Non-haemolytic reaction: urticarial and febrile reaction caused by IgA antibody reaction to leucocytes. Less serious than the haemolytic reaction.

Other causes of reaction include transfusions from donors who carry infections, Multiple blood transfusions, Rh negative mother.

Haemolytic: Chills, fever, urticaria, tachycardia, pain/tightness in chest, shortness of breath, nausea, vomiting, lumbar pain, cloudy/reddish urine, crackles, hypotension, dyspnoea, wheezing, burning sensation along veins.

Non Haemolytic (allergic): urticaria (hives), pruritis, oedema of face/tongue/throat, asthmatic respirations, pulmonary oedema, anaphylaxis.

Pyrogenic (bacterial): severe hypotension, fever, chills, dry flushed skin, extremity and abdominal pain, vomiting, bloody diarrhoea.

Treatment: Haemolytic/Non-haemolytic: Stop transfusion at once, saline flush, notify doctor and lab. Administer fluids, oxygen and epinephrine (haemolytic reaction). Obtain urine sample, administer diuretics and anti-pyretics as prescribed, transfuse with properly matched blood if prescribed and monitor obs every 5 min (15 min for non-haemolytic) until stable.

Pyrogenic: stop transfusion, saline infusion, notify doctor and lab. Return unit of blood to lab for testing. Obs 15-30 minutes, observe for signs of shock and hypotension. Administer prescribed broad-spectrum antibiotics, cortico-steroids and IV fluids. Insert IDC, monitor fluid balance

Prevention: adhere to transfusion safety protocols, ensure blood for transfusion is correct to paperwork. Obtain history of past response to transfusion if known. If transfusion is part of planned surgery, have patient donate and store blood 1 month prior to surgery.

Complications: Acute kidney failure, anaphylaxis, CCF.

Prognosis: Most reactions clear gradually after the transfusion is halted. A few reactions are fatal.

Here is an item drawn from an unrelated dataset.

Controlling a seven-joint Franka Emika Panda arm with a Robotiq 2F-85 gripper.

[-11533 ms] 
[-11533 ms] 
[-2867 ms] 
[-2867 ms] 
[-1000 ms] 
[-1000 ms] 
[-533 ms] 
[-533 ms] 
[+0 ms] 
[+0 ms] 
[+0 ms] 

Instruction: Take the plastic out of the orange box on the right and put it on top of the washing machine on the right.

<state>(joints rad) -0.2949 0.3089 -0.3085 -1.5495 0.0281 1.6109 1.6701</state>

Over-transfusion: circulatory system is overloaded with more blood than it normally contains.

Causes: excessive transfusion of blood products during emergency or treatment for anaemia and leukemias.

Manifestations: Skin becomes red, hypertension, pounding headache, awareness of heartbeat, oedema.

Treatment: Venesection.

Prognosis: Full recovery with prompt attention.

Complications: Haemorrhage especially from wounds, pulmonary oedema. CCF.